La sophistique en tant que courant philosophique a-t-elle réellement existé ? Il est vrai que les sophistes étaient avant tout des pragmatiques, leur but n’étant pas de chercher la vérité, mais d’aider chacun à argumenter et défendre son propre point de vue.

Quoi qu’il en soit, les sophistes ont ouvert la voie à d’autres courants de pensée dans la Grèce antique : le cynisme (pratique de l’ironie, raisonnements mordants et provocateurs) et surtout le scepticisme.

Pour rappel, le scepticisme est une philosophie qui consiste à examiner les choses et les idées, à les comparer pour montrer que tout raisonnement peut être réfuté. Les sceptiques ne font pas la différence entre la substance des choses et la perception qu’on en a : l’homme est la mesure de sa propre vie. Mais alors que les sceptiques prônent la suspension du jugement, les sophistes défendent au besoin la thèse de leur choix. Leur assurance apparente cache un doute omniprésent…

On ressent bien la présence de ce doute dans cette citation de Protagoras :

Des dieux, je ne sais ni s’ils sont ni s’ils ne sont pas.

De fait, la sagesse sophiste apporte la preuve que la vérité est insaisissable : il ne peut y avoir que des vérités relatives, des opinions individuelles, des discours éphémères. Il ne reste plus alors qu’à jouer avec les mots et les concepts. D’ailleurs, pour modifier la vérité, ne suffit-il pas de changer le sens des mots ?

Ce relativisme peut conduire au nihilisme : plus rien n’ayant de sens, il n’y a plus d’idéaux, plus de progrès, plus de quête de la vérité. Par conséquent, la pensée des sophistes implique un risque pour les individus, pour l’ordre social et la démocratie elle-même, ce que Platon ne cesse de dénoncer dans ses écrits.

En réalité, les sophistes de la Grèce antique incarnent les dérives de la société démocratique, où chacun tente de convaincre les autres par tous les moyens, quitte à manipuler, à pratiquer la mauvaise foi ou à jouer avec les émotions, ce qui peut déboucher sur la démagogie et le populisme.

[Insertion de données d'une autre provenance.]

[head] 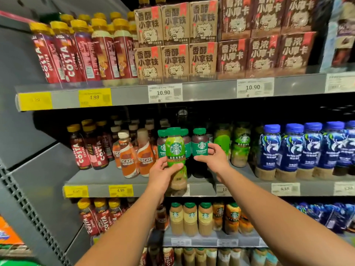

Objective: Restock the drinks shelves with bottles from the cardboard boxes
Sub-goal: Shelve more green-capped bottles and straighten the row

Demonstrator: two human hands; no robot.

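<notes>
Left hand (pixel 165 172) grips green bottle (pixel 175 148), right hand (pixel 214 157) grips dark bottle (pixel 199 144) at shelf (pixel 246 189) front edge; seat the green one upright.

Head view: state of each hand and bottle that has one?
left hand, grips the light-green bottle
light-green bottle, upright, capped, held in front of the middle shelf
right hand, grips the Americano bottle
Americano bottle, upright, capped, on the middle shelf
Nescafe bottles, capped, tilted
blue bottles, upright, capped, in a row
</notes>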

Pourtant, l’apport des sophistes grecs reste fondamental : en questionnant le pouvoir des mots et du langage, ils nous rappellent que la parole n’est jamais neutre, toujours sous-tendue par les intérêts de celui qui la véhicule. A chacun d’argumenter aux mieux pour démasquer les erreurs, les faux raisonnements, les intérêts cachés, les manipulations. Ainsi, les sophistes nous invitent à nous construire face aux autres, à argumenter toujours mieux pour changer les choses, faire vivre le dialogue et la démocratie.

Aujourd’hui, l’héritage des sophistes est bien vivant, pas uniquement dans les prétoires ou sur les plateaux de télévision, mais au quotidien, dans notre relation aux autres et à nous-même.